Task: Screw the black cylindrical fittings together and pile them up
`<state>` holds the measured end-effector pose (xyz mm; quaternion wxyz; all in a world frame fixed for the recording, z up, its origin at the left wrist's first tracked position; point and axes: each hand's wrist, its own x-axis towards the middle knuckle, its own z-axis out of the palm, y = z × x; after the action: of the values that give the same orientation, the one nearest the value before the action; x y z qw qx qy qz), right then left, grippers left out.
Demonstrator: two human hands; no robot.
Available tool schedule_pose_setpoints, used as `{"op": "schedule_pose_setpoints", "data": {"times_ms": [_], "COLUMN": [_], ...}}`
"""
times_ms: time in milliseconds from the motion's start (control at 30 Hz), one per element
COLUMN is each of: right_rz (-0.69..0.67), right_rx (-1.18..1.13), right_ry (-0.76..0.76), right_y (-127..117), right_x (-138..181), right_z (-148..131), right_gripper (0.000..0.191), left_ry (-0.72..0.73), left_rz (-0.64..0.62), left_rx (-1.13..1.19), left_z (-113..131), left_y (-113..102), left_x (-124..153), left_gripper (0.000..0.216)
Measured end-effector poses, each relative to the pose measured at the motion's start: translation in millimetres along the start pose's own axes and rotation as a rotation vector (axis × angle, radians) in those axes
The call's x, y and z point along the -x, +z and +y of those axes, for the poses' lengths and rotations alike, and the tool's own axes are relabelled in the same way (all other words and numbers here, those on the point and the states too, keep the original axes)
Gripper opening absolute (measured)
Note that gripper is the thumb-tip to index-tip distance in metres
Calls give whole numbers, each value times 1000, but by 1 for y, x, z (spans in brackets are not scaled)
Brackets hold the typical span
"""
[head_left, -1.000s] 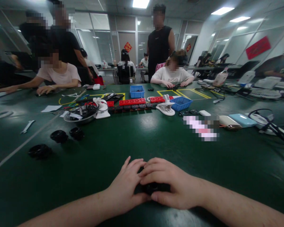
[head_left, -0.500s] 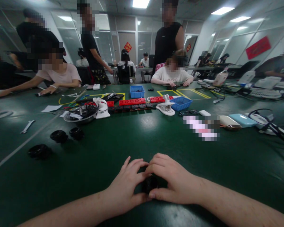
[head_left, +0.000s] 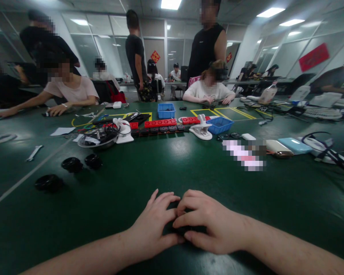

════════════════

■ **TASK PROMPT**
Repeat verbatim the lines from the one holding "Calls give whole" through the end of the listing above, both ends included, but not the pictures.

■ **WRITTEN SOLUTION**
Calls give whole numbers, each value times 1000, but by 1 for y, x, z (spans in brackets are not scaled)
Brackets hold the typical span
"""
[head_left, -1.000s] 
[head_left, -0.500s] 
[head_left, +0.000s] 

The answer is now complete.